H+T: What are some things that you feel like you have a completely different perspective on since you were at SVCS? What has shaped these perspectives?

Wyatt: Wow. Couple bits of advice I'd give high school Wyatt...I'd tell him that passion, not smarts, is what makes anything thrive. I'd say that progress is not at all linear—especially in the arts! Highs and lows will come like tides, and that's okay. Most importantly, I'd say that just when you think you have it figured out, the world can wag its finger at you and say, "You simply haven't scratched the surface, my boy." New wonders abound. I'd say: You don't have it all figured out, and thank God you don't! That, right there, is the excitement of life.

H+T: Tell us about your new film—what's it about, how has the scope of the film and the subject of the film (or any details of the film) changed throughout the process?

Wyatt: It's called Killer Whales. The script started out as a three-person, dialogue-heavy, Who's Afraid of Virginia Woolf-esque story. It is now a whodunit mockumentary character comedy. That make any sense?! It's like if Best in Show and Clue merged into one. Still don't get what I mean?

Here's the logline:

Four wacky characters attend an open house where a murder takes place. One year later a documentarian struggles to make sense of the events surrounding the murder.
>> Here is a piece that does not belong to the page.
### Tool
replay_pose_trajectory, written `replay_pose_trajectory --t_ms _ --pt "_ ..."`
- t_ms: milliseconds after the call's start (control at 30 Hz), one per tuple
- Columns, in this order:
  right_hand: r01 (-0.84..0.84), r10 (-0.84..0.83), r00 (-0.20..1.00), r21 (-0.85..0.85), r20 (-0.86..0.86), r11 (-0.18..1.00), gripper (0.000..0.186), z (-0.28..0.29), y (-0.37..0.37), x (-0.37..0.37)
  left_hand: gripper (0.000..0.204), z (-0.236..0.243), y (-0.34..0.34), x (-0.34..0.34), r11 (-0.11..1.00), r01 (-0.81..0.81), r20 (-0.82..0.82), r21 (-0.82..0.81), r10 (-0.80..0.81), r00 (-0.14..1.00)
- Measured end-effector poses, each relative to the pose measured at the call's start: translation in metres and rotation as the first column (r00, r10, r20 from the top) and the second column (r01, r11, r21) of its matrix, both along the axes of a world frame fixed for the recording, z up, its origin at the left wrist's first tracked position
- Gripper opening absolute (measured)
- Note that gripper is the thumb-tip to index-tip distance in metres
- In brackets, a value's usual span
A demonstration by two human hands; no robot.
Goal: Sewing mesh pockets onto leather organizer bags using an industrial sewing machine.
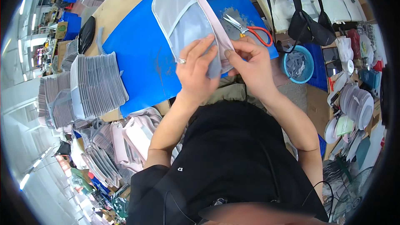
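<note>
The left hand (pixel 195 71) grips the grey cloth (pixel 178 10) and the right hand (pixel 254 64) pinches its pink edge (pixel 221 33), which looks mostly joined, near end maybe left.

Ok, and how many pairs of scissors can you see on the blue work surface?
1: the red-handled scissors, on the blue work surface just beyond the right hand, blades apart. Others may be hidden under the fabric piece.
</note>
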State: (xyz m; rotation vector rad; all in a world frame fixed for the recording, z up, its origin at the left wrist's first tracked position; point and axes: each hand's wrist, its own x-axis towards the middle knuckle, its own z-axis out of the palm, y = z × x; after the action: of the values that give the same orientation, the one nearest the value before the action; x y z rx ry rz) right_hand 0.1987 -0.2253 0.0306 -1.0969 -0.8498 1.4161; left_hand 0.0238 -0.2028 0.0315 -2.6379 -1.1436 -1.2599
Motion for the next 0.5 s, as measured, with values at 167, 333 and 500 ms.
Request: replay_pose_trajectory --t_ms 167,333,500 --pt "0.011 -0.011 0.995 0.001 -0.1 1.0 0.022 -0.001 -0.002 -0.005 0.041 0.031 0.002 0.005 0.998 0.042 -0.057 0.055 -0.039 0.998" --pt "-0.008 0.007 0.964 -0.003 -0.264 1.0 0.021 0.0 0.006 -0.014 0.033 0.062 0.012 0.011 0.991 0.069 -0.27 0.118 -0.035 0.962" --pt "-0.009 0.019 0.956 0.037 -0.293 0.999 0.02 0.004 0.034 -0.022 0.03 0.076 0.041 0.006 0.988 0.11 -0.368 0.107 -0.064 0.928"
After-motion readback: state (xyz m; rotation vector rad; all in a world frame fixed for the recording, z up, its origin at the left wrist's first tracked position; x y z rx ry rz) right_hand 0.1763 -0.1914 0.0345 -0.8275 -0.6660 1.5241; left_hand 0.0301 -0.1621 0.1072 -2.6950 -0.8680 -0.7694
We originally set out to make a cheap movie in one location for $60k. Then everything expanded and we at one point had the budget at $250k. Then it contracted again, and we made it for about $100k.

All that is to say: The movie changed a LOT in the process. It's a feature film and its final form will be about 1.5 hours.

H+T: What's your least favorite thing about making films?

Wyatt: Raising money. Logistical stuff. Getting everyone's schedules aligned. When I'm taking care of that, I think to myself, “No, no, no, I should be DREAMING right now...” But, of course, ya gotta do it.

H+T: What's your favorite thing about making films?

Wyatt: I love ideation. I really, really love imagining the possibility at the beginning. I am doing that for a new idea at the moment, and it's thrilling to think that one day I could see this on the screen. Also, when I see the set built for the first time, it's like, "Ok, I've been imagining this for a year and here it is." It's often terrifying watching the movie on screen for the first time, but that is, truly, what it's all about. That and sharing the dang thing.

H+T: What's next for you?

Wyatt: I have a lot on my plate right now. I'm working on a new story idea called Sugar Pine. Acting here and there. Painting, tutoring, etc, etc. Top priority is finishing this movie, which means mastering the sound, filming pick-up scenes, raising a bit more money, and finishing the edit. We'll submit to festivals and try to make our budget back!